_PROBLEM REQUIREMENTS_:
Go through the material below and tally every line with the string "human". Reply with the number only.

_DATASET RECORDS_:
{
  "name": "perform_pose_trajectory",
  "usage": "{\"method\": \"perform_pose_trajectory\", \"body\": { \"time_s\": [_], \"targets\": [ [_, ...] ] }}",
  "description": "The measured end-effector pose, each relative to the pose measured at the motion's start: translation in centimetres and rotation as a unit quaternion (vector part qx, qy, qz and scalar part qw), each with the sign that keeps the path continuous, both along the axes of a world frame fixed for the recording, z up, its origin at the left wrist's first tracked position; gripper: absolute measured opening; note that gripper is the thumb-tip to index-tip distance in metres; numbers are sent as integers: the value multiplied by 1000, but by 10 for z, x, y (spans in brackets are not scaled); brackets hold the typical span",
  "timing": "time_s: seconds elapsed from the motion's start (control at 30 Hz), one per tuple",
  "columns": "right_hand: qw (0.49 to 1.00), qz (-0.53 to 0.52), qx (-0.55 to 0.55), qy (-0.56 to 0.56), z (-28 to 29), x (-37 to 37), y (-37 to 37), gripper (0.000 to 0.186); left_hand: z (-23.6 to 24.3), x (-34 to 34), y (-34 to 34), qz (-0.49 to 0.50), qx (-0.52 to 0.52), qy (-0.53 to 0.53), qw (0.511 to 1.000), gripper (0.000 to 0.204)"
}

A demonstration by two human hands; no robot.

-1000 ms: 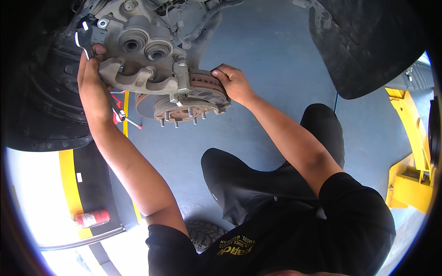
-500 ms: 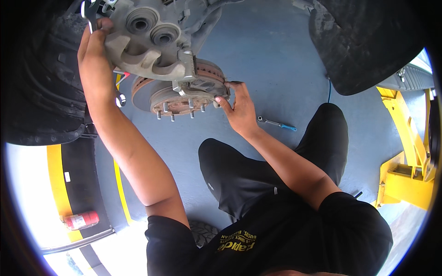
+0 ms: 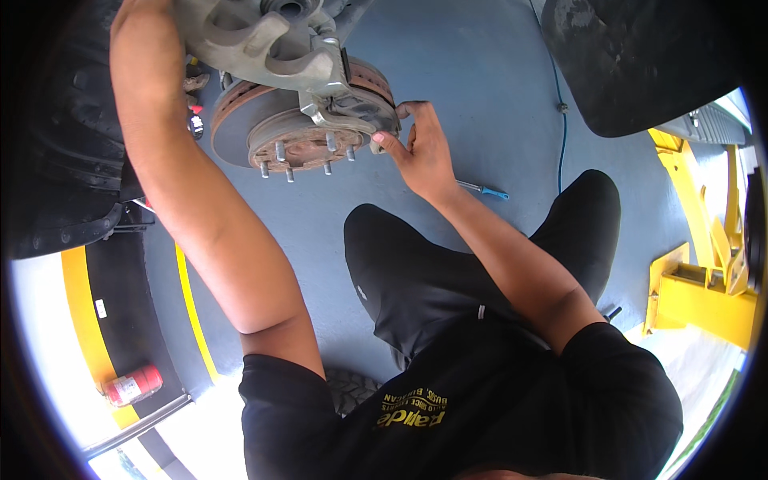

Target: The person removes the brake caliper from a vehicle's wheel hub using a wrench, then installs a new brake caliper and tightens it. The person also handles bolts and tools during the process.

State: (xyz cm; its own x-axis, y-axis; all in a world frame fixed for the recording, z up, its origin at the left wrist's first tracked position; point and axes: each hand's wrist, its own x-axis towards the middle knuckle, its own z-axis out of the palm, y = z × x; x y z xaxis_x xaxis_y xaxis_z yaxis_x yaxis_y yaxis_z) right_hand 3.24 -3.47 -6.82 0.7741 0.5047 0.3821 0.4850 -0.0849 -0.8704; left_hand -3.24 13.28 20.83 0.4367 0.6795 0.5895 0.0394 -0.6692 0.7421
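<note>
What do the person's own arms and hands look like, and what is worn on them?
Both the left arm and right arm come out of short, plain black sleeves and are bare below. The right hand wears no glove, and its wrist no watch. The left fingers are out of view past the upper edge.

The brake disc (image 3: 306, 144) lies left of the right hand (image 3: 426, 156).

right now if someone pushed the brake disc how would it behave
The brake disc would probably feel stiff and heavy for its size, as it looks like thick metal. It may turn rather than slide, being round with studs around its middle. Its rusty brown patches suggest a rough, less slippery surface.
</note>
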Motion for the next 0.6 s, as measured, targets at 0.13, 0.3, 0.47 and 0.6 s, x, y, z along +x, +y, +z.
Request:
{"method": "perform_pose_trajectory", "body": {
  "time_s": [0.13, 0.3, 0.47, 0.6],
  "targets": [
    [999, 5, -39, -12, 2, 8, -6, 55, -3, 7, 9, -9, -39, -12, 999, 36],
    [997, -32, -30, -64, 38, -15, -5, 58, -7, 6, 14, -17, -30, -14, 999, 38],
    [988, -38, -45, -141, 72, -24, 12, 65, -13, 7, 19, -27, -25, -14, 999, 39],
    [990, -53, -67, -110, 73, -26, 17, 68, -14, 9, 21, -34, -25, -17, 999, 39]
  ]
}}
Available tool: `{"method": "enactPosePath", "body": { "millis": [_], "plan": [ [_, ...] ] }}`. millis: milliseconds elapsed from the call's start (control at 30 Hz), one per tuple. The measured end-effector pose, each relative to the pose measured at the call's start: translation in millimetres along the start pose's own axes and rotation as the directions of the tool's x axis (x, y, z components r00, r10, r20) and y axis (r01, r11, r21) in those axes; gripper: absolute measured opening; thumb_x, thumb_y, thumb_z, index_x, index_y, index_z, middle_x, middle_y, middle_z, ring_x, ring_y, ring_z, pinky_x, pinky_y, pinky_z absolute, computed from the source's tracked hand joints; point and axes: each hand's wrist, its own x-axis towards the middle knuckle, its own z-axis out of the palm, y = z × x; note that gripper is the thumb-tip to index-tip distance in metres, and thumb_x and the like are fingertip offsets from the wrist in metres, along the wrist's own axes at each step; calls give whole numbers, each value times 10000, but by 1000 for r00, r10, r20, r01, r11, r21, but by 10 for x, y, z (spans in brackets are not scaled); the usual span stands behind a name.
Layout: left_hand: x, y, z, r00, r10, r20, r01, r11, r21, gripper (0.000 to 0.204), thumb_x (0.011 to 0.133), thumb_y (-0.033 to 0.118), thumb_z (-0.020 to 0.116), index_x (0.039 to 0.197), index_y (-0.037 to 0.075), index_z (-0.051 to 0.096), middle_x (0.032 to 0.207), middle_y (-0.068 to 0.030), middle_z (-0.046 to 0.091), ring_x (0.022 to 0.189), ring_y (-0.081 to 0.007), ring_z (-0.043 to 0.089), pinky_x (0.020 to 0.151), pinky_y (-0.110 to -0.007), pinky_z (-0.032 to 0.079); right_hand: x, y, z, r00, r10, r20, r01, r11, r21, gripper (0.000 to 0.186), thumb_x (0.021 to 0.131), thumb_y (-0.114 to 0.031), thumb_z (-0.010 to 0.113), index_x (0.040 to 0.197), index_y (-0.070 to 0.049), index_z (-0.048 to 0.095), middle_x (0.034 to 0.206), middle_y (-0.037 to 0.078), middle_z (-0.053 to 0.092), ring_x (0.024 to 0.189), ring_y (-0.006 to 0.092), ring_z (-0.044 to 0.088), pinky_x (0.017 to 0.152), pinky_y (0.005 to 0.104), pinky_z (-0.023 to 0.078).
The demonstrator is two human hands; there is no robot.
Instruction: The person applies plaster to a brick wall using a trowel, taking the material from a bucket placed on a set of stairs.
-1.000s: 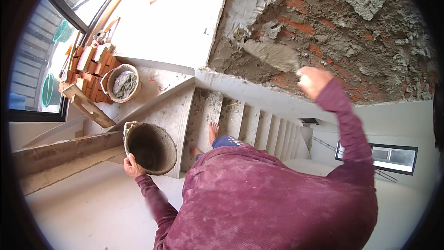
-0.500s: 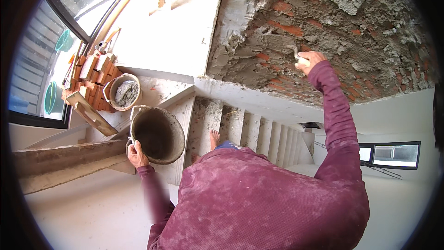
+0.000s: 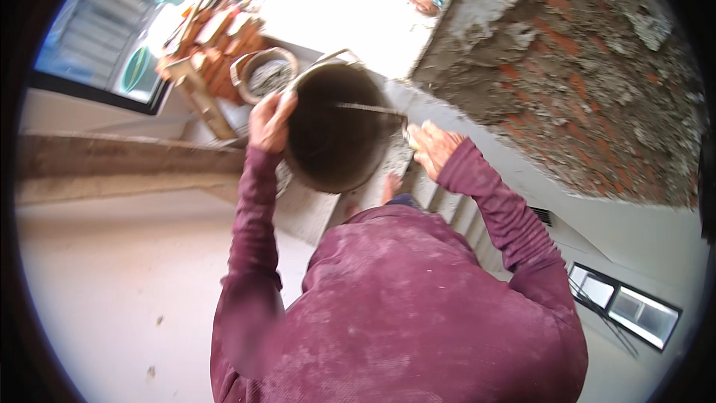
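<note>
My left hand [image 3: 270, 122] grips the rim of a large mortar-stained bucket [image 3: 332, 145], tipped so that its dark inside faces me. At the bucket's right side, my right hand [image 3: 438, 148] is closed round the handle of a trowel [image 3: 371, 109]. The trowel's thin blade lies edge-on across the bucket's mouth; whether mortar is on it I cannot tell. Up to the right is a brick wall [image 3: 567, 97] partly covered with rough grey mortar, with red brick showing through. Both hands are away from it.
A smaller bucket [image 3: 242, 75] of grey mortar stands behind, beside stacked red bricks [image 3: 216, 41] and a wooden plank [image 3: 200, 97]. Stairs [image 3: 440, 205] descend to the right below me. Another person's foot [image 3: 425, 6] shows at the top, on the bright floor.
My right hand has brought the trowel from the wall down to the bucket. The bucket has come up and right in my left hand. The view has turned, and another person's foot has appeared.
</note>
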Motion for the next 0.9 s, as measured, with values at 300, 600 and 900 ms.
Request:
{"method": "enactPosePath", "body": {
  "millis": [300, 600, 900],
  "plan": [
    [235, 351, -299, 988, 103, 111, -124, 973, 196, 364, 822, 256, 572, 591, 12, 433, 528, -10, 356, 517, -89, 337, 464, -277, 278, 404, -479, 451, 994, -98, 45, 105, 975, -194, 248, 762, -124, 503, 999, -50, 504, 867, 108, 510, 675, 271, 593, 577, 384, 488],
    [-216, -60, -492, 771, 637, 15, -535, 635, 557, 114, 771, 149, 629, 732, 61, 566, 615, -51, 435, 532, -191, 427, 473, -330, 326, 649, -1177, 684, 986, -123, -110, 79, 936, -343, 264, 739, -130, 502, 984, -32, 498, 857, 117, 501, 648, 235, 540, 550, 329, 479],
    [-812, -41, -801, 966, -62, -250, 37, 994, -101, 347, 824, 201, 590, 584, 49, 390, 552, 45, 331, 540, -52, 306, 472, -240, 256, 782, -1266, 731, 978, -173, -112, 125, 930, -346, 254, 780, -157, 490, 983, -6, 506, 816, 112, 505, 656, 221, 579, 498, 339, 475]
  ]
}}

_REPLY TO THE EXERCISE_:
2